Einsetzen ließe sich 3D-geformtes Glas zum Beispiel in der Datentechnik. „Die übernächste Generation von Computern wird mit Licht rechnen, das erfordert komplizierte Prozessorstrukturen, mit Hilfe der 3D-Technik könnten beispielsweise kleine, komplexe Strukturen aus einer Vielzahl kleinster, unterschiedlich ausgerichteter optischer Komponenten hergestellt werden“, erläutert der Maschinenbauingenieur. Für die biologische und medizinische Technik ließen sich kleinste Analyse-Systeme aus Miniatur-Glasröhrchen fertigen. Zudem könnten 3D-geformte Mikrostrukturen aus Glas in unterschiedlichsten Anwendungsgebieten der Optik zum Einsatz kommen, vom Brillenglas mit besonderen Anforderungen bis zur Linse der Laptop-Kamera.

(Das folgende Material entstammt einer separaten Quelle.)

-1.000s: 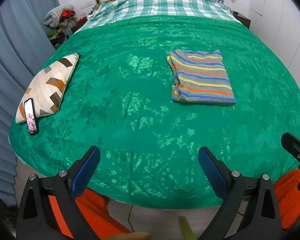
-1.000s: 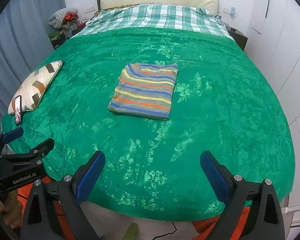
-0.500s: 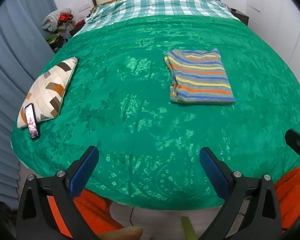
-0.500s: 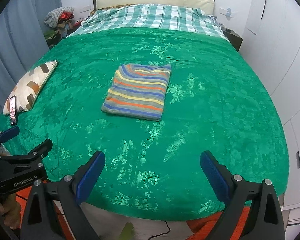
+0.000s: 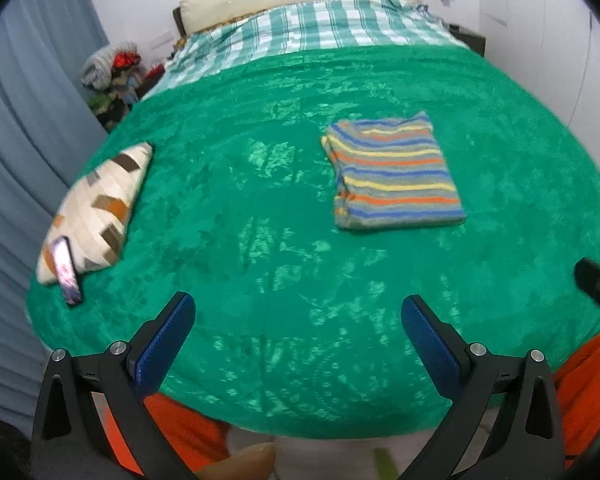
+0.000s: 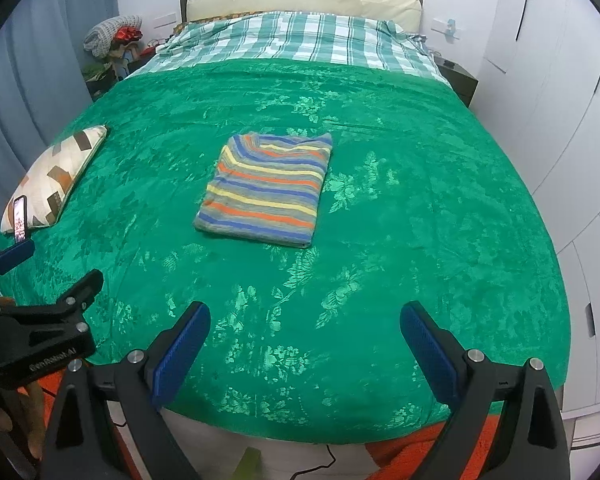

Die Entwicklung der Forscher um Nachwuchsgruppenleiter Bastian E. Rapp ist ein Ergebnis im Zuge der Nachwuchsförderung „NanoMatFutur“, mit der das Bundesministerium für Bildung und Forschung (BMBF) die Entwicklung von Werkstoffinnovationen für Industrie und Gesellschaft unterstützt. Die Arbeit der von Rapp geleiteten Forschergruppe wird vom BMBF seit 2014 für insgesamt vier Jahre mit rund 2,8 Millionen Euro gefördert. „Unsere Forschung profitiert sehr vom interdisziplinären Miteinander verschiedener Institute am KIT, so sind neben dem Institut für Mikrostrukturtechnik unter anderem Kollegen vom Institut für Nukleare Entsorgung und vom Institut für Angewandte Materialien an dem Projekt beteiligt“, sagt Rapp.